*** Opening DATA TO EXAMINE ***

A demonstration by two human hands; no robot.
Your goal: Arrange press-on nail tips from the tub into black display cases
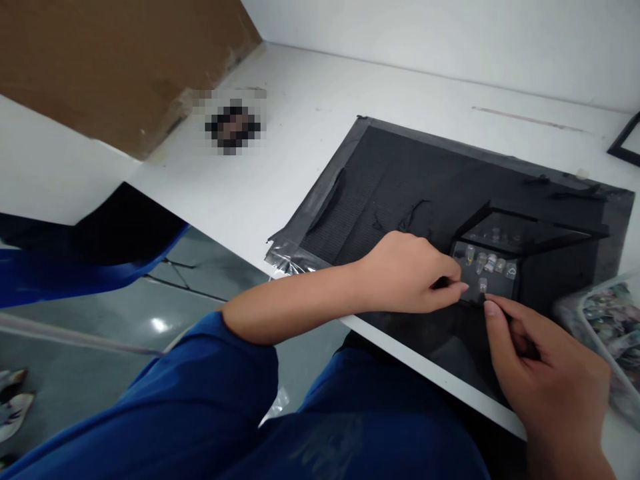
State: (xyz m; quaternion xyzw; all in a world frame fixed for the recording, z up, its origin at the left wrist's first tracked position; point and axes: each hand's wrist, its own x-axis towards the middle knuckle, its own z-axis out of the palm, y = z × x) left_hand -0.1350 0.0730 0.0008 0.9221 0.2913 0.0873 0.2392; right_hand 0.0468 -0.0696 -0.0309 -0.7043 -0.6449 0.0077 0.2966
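Note:
A small black case (493, 283) lies on the black mat with its clear-windowed lid (525, 230) raised. Several clear false nails (491, 263) sit in a row inside it, some with pale decoration. One more clear false nail (483, 286) shows below that row, at the tips of the pinched thumb and forefinger of my right hand (547, 367). My left hand (413, 273) is at the case's left side, its thumb and forefinger closed together. Whatever it may hold is too small to make out.
A clear plastic tub (600, 300) of small mixed packets stands at the right. The black mat (440, 173) is taped to the white table (300, 127), with loose dark threads (413, 213) on it. A brown panel (125, 60) rises at upper left. A shoe (17, 413) shows on the floor.

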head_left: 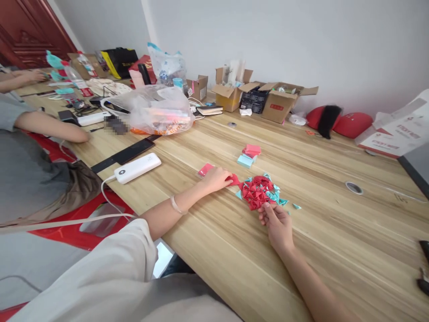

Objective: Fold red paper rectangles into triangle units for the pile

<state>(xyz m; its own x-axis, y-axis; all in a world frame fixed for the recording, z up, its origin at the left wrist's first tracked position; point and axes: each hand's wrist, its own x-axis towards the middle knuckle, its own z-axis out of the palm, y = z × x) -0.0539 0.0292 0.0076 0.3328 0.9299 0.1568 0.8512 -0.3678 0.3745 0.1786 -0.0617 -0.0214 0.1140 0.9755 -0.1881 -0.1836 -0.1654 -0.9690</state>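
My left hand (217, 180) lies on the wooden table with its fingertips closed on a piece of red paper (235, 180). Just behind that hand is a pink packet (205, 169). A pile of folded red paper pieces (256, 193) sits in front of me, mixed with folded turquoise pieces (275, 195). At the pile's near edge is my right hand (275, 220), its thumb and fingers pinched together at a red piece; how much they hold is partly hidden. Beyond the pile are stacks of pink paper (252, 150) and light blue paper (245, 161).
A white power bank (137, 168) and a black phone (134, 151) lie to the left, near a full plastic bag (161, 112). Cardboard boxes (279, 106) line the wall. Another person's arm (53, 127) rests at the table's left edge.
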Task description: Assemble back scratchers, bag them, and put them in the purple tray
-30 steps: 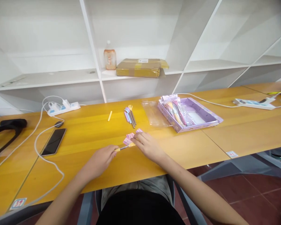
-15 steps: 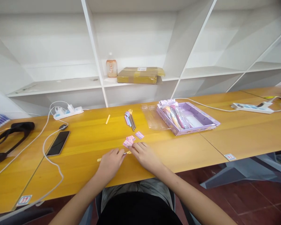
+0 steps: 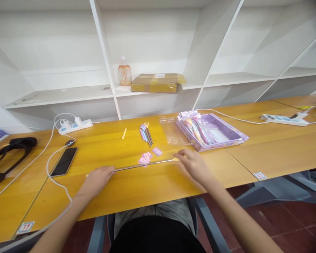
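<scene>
A thin telescopic back scratcher [image 3: 142,165] with a metal rod is stretched out between my hands, above the desk near the pink cards. My left hand [image 3: 100,179] is closed around its handle end, and a yellow tip pokes out behind the hand. At the other end, my right hand [image 3: 191,162], slightly blurred, pinches the yellow head. Several small pink cards [image 3: 145,158] lie overlapped just behind the rod, with a single purple-pink card [image 3: 157,151] beside them. Farther back lie several short scratcher parts [image 3: 146,134] with metal rods, claw heads and coloured handles.
A yellow stick [image 3: 124,134] lies left of the parts. To the right, a purple tray [image 3: 228,141] holds bagged scratchers, beside a clear plastic bag [image 3: 172,131]. A phone [image 3: 65,161], cables and a power strip [image 3: 76,127] occupy the left.
My hands have moved apart, left hand leftward and right hand to the right. The metal rod between them has been drawn out long.
</scene>
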`<state>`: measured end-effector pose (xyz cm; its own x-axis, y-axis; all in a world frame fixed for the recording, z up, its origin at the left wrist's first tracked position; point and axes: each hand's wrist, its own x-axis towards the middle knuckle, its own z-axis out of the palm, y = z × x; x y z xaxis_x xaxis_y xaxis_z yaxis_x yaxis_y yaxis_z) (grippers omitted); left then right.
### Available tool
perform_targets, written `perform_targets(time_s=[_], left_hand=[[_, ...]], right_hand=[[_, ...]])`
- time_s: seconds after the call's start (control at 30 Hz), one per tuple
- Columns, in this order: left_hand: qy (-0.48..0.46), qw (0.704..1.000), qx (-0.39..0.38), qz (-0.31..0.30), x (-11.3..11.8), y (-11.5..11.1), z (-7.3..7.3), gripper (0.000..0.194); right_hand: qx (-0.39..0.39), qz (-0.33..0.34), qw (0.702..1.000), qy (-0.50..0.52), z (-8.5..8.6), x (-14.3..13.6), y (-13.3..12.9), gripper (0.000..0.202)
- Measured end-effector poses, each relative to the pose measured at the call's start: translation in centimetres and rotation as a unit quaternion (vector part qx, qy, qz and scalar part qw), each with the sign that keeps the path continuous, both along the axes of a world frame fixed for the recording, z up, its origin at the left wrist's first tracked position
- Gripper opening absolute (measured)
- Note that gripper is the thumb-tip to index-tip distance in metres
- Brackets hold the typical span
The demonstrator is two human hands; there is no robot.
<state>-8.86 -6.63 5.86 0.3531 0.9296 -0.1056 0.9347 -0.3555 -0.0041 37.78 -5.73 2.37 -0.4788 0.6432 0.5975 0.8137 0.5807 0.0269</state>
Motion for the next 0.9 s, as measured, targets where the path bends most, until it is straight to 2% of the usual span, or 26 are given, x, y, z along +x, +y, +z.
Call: perform_targets(time_s=[0.07,0.13,0.2,0.27,0.47,0.7,0.9], left_hand=[[-0.018,1.000,-0.013,0.008,-3.4,-0.1,0.1,0.030],[-0.016,1.000,-0.015,0.012,-5.7,-0.6,0.2,0.031],[-0.006,1.000,-0.014,0.012,-6.6,-1.2,0.3,0.033],[-0.005,1.000,-0.012,0.008,-6.5,-1.8,0.5,0.035],[-0.044,0.999,-0.007,0.006,-5.5,-1.8,-0.4,0.037],[-0.115,0.989,0.077,-0.052,-7.6,-1.8,-2.7,0.045],[-0.170,0.978,0.102,-0.062,-8.0,-2.6,-2.5,0.043]], right_hand=[[-0.021,-0.006,1.000,-0.008,-0.3,4.8,-0.1,0.032],[-0.029,-0.015,0.999,-0.001,-0.6,8.6,-0.5,0.034],[-0.031,-0.023,0.999,0.011,-1.0,11.2,-0.9,0.037],[-0.033,-0.032,0.999,0.020,-1.4,12.6,-1.2,0.038],[-0.065,-0.071,0.995,0.028,-2.7,12.8,-1.3,0.030],[-0.100,-0.106,0.983,0.113,-3.5,12.8,-2.3,0.023],[-0.099,-0.075,0.982,0.141,-3.3,12.3,-2.7,0.010]])
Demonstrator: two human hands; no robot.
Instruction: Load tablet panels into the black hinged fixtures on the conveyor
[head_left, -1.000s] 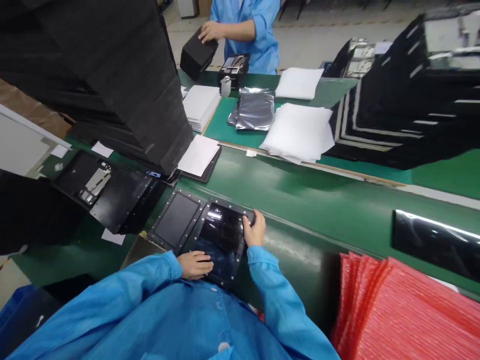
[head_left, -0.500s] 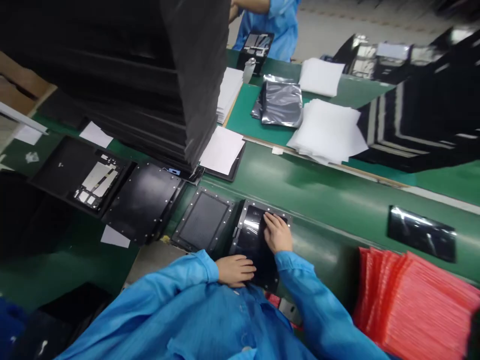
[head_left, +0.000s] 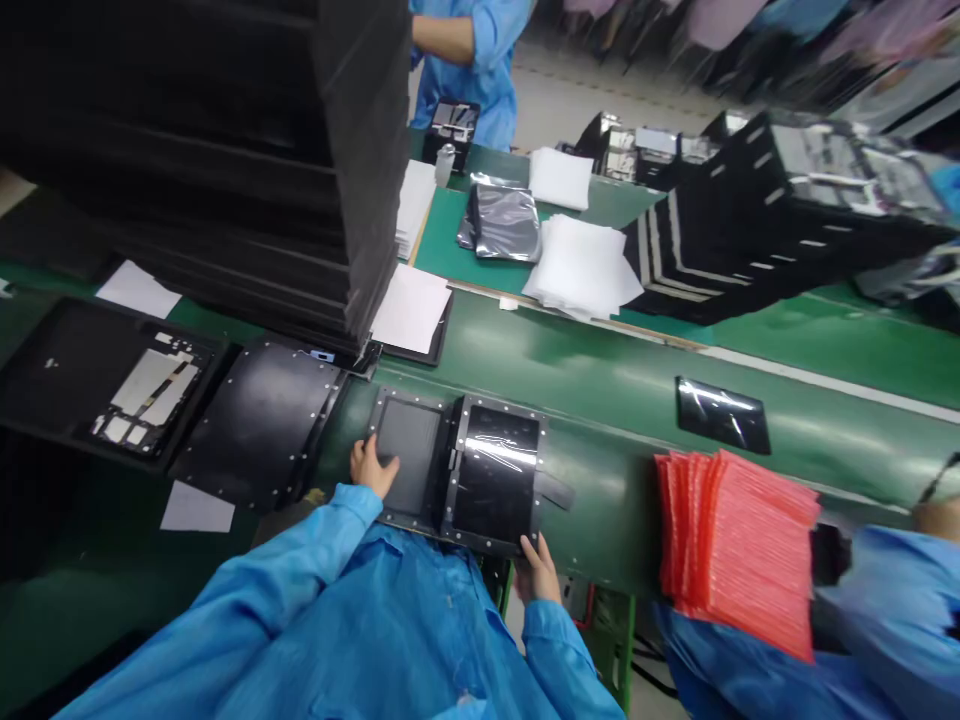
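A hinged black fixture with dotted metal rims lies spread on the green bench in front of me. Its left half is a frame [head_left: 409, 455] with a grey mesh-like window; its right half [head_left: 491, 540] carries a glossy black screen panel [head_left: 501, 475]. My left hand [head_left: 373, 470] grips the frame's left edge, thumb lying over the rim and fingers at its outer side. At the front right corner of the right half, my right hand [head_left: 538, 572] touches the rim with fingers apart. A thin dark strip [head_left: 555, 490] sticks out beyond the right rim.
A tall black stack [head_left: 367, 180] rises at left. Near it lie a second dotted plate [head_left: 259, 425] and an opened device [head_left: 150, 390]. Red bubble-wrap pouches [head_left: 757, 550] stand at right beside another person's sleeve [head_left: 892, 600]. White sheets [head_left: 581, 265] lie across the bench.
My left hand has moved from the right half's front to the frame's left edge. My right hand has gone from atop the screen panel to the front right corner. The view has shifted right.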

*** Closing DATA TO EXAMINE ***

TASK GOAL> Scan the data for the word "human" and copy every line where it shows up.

RESPONSE TO THIS EXERCISE>
A demonstration by two human hands; no robot.
The demonstrator is two human hands; there is no robot.
Demonstrator: two human hands; no robot.

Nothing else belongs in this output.